The silver lining in all this is that the pandemic changed minds on both sides of the table. Getting a new retail casino no longer seemed like such a priority for the tribes. Dropping that requirement took MGM’s lawsuit out of the equation. Furthermore, the loss of gambling revenue during the shutdown opened Gov. Lamont’s eyes to the value of iGaming.

That set the stage for the current 2021 effort, which has much better chances of success than previous ones.

2021: Connecticut legalizes online gambling

In January, a skeleton bill, SB 146, appeared in the legislature. It mentioned both online casino and sports betting but was light on other detail, as the Governor’s office was negotiating directly with the tribes.

By Mar. 4, the Mohegan Tribe had agreed to terms with Gov. Lamont. The Mashantucket Pequot were still holding out for a more favorable tax rate, however. It took two more weeks for them to setting on a deal. The Governor had proposed 20%, while the Mashantucket Pequot wanted 18%. The compromise they reached was that the latter rate would apply for the first five years, after which it would go up to the original 20%.

A new, more detailed bill, SB 570, appeared in April. Ultimately, however, it would be a similar House bill, HB 6451 that would be signed into law. This happened on May 27.

The final procedural details were for the Dept. of Consumer Protection to approve rules for iGaming and sports betting, and for the federal Bureau of Indian Affairs to ratify the compacts. The former happened uneventfully on Aug. 31. The latter took longer and was cause for concern, because the federal government has not traditionally been a friend of online gambling. Ultimately, however, the new compacts received approval on Sep. 9.

Testing and licensing was less complicated than in other states due to their being only two operators to certify. Launch was somewhat delayed by a slip-up on the federal end of things.

There’s a legally mandated delay between the publication of new compacts and the time they come into effect. The Federal Register waited 12 days longer to publish the Mashantucket Pequot compact than that of the Mohegan, with the result that only the latter tribe would have been able to launch on Oct. 7 as intended. To keep things fair, the state pushed back the launch date until both were able to go live.

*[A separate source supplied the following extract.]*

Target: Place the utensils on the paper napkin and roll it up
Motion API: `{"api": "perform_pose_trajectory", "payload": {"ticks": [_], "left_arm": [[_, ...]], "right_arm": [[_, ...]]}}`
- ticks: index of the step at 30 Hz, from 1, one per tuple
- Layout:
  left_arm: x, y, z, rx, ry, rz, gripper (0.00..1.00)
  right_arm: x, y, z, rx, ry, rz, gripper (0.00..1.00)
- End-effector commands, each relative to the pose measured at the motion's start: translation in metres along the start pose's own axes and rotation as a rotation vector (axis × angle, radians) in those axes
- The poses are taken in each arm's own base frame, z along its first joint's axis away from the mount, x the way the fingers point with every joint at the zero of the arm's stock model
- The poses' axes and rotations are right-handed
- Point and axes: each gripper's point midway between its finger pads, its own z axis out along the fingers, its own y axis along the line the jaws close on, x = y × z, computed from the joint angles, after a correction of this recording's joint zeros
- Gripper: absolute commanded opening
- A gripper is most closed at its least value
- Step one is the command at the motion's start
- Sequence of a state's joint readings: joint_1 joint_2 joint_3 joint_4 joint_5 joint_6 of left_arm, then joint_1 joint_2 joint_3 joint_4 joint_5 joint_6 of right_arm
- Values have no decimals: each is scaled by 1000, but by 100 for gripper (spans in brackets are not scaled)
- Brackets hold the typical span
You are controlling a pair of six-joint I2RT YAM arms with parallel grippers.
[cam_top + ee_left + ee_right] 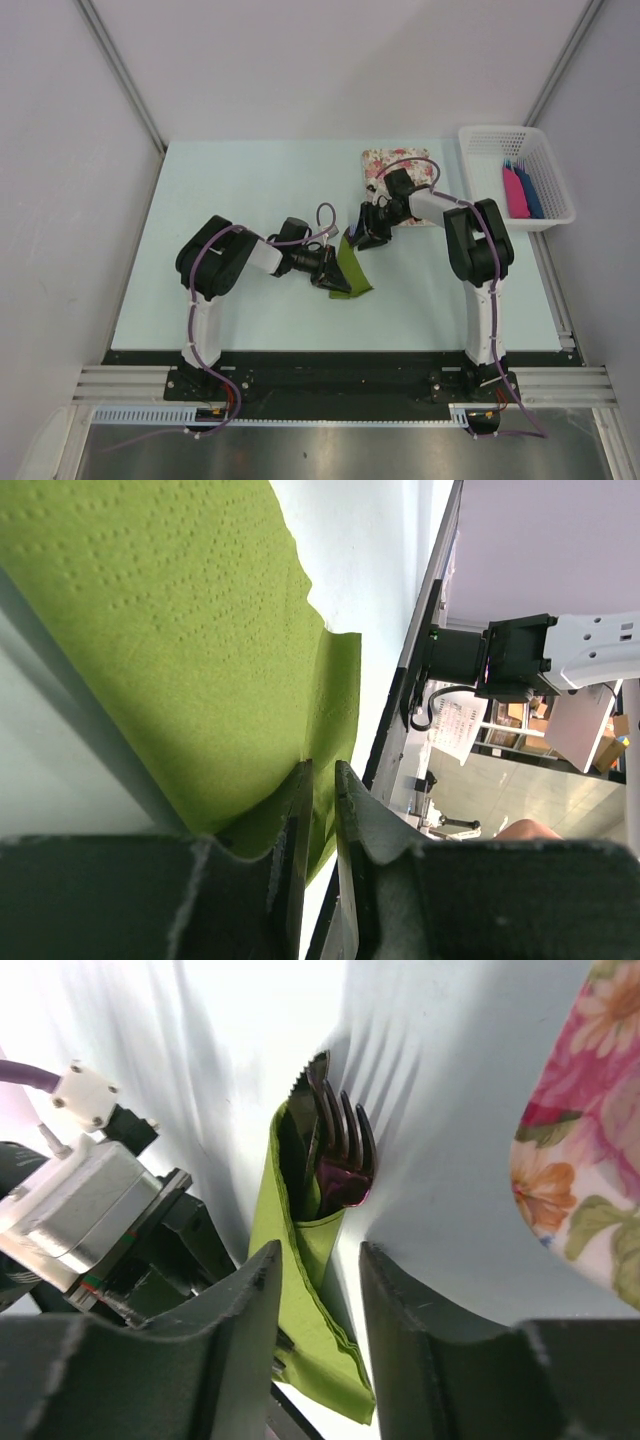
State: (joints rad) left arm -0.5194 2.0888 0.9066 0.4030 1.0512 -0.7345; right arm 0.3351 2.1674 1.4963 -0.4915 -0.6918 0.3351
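Note:
The olive-green paper napkin [352, 270] is folded around the dark purple utensils near the table's middle. In the right wrist view the fork [342, 1150] and a serrated blade tip stick out of the napkin [316, 1360] fold. My left gripper [328, 272] pinches the napkin [180, 630] near its lower end, and green paper shows between its nearly closed jaws [322, 770]. My right gripper [362, 230] hovers at the upper end, where the utensils show. Its jaws [320, 1258] are open on either side of the roll, with a gap on both sides.
A pink-and-white floral mat [385, 165] lies behind the right gripper and shows at the right edge of the right wrist view [590, 1160]. A white basket [480, 135] at the back right holds pink [514, 192] and blue [531, 195] flat pieces.

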Motion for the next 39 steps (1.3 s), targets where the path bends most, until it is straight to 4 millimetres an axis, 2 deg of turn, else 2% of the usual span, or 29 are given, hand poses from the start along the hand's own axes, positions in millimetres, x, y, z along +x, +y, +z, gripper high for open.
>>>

Ultimately, that happened without further difficulty on Oct. 19.

Connecticut’s land-based casino industry

Connecticut’s two tribes each run their own land-based casino.

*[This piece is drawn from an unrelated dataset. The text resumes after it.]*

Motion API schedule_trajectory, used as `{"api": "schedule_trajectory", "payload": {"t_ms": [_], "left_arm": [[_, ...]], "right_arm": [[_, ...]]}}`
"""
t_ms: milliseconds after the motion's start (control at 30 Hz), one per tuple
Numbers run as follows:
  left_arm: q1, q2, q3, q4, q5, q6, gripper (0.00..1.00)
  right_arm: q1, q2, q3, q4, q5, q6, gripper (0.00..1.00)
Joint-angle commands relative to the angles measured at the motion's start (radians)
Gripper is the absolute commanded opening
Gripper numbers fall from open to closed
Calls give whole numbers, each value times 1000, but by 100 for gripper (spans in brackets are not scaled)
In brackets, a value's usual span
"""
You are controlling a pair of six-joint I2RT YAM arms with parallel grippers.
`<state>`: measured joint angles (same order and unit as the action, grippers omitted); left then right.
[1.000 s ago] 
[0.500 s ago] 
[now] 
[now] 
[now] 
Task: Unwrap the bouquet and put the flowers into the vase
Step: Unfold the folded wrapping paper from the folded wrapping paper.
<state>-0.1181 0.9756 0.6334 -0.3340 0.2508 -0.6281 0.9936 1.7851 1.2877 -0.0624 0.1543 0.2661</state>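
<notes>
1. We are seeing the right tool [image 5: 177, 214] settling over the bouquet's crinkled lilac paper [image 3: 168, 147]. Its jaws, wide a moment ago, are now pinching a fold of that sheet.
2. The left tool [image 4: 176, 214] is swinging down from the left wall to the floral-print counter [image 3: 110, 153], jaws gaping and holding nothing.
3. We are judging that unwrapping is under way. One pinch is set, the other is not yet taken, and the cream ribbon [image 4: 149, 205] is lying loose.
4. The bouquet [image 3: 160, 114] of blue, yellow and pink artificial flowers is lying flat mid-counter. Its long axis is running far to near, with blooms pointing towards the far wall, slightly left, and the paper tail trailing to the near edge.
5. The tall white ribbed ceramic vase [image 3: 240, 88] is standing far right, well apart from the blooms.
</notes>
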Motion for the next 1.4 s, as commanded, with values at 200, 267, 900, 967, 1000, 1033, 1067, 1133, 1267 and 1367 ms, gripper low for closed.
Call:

Foxwoods Resort Casino is located in Mashantucket, in the southeast foothills of the state. Opened in 1992, it’s still one of the largest casinos in the world with around 345,000 square feet of gaming space and 2,250 hotel rooms. The poker room holds more than 100 tables, too, making it the largest one outside of California.

The Mohegan tribe operates Mohegan Sun in Uncasville, about 10 miles west of Mashantucket. With almost 365,000 square feet of casino space, it’s even larger than Foxwoods. A mammoth property in every sense, Mohegan Sun offers more than 1,500 hotel rooms, thousands of slot machines, a 12,000-seat arena, and the largest conference space in the northeast. The property opened in 1996, employing around 10,000 people.

The Mohegan tribe has been branching out from its CT roots in recent years, too.

When Pennsylvania authorized casinos in 2006, the tribe purchased Pocono Downs Raceway for $280 million. The rebranded Mohegan Sun Pocono has since managed to carve out a comfortable spot in PA’s casino market. The tribe has also pursued expansion into New York and Massachusetts, along with a proposed project in East Windsor.

Combined, CT’s tribes generate more than $1 billion in annual slot revenue, and they return 25% to the state under current compacts. The numbers have been fairly flat for the last decade, though, and emerging casinos in nearby states threaten to choke off some of that revenue stream.

Mohegan Sun is already providing a case study on the benefits of iGaming elsewhere. Its NJ online casino network, including Resorts, earns about $4 million a month. Mohegan Sun Pocono launched a Unibet PA online casino, as well.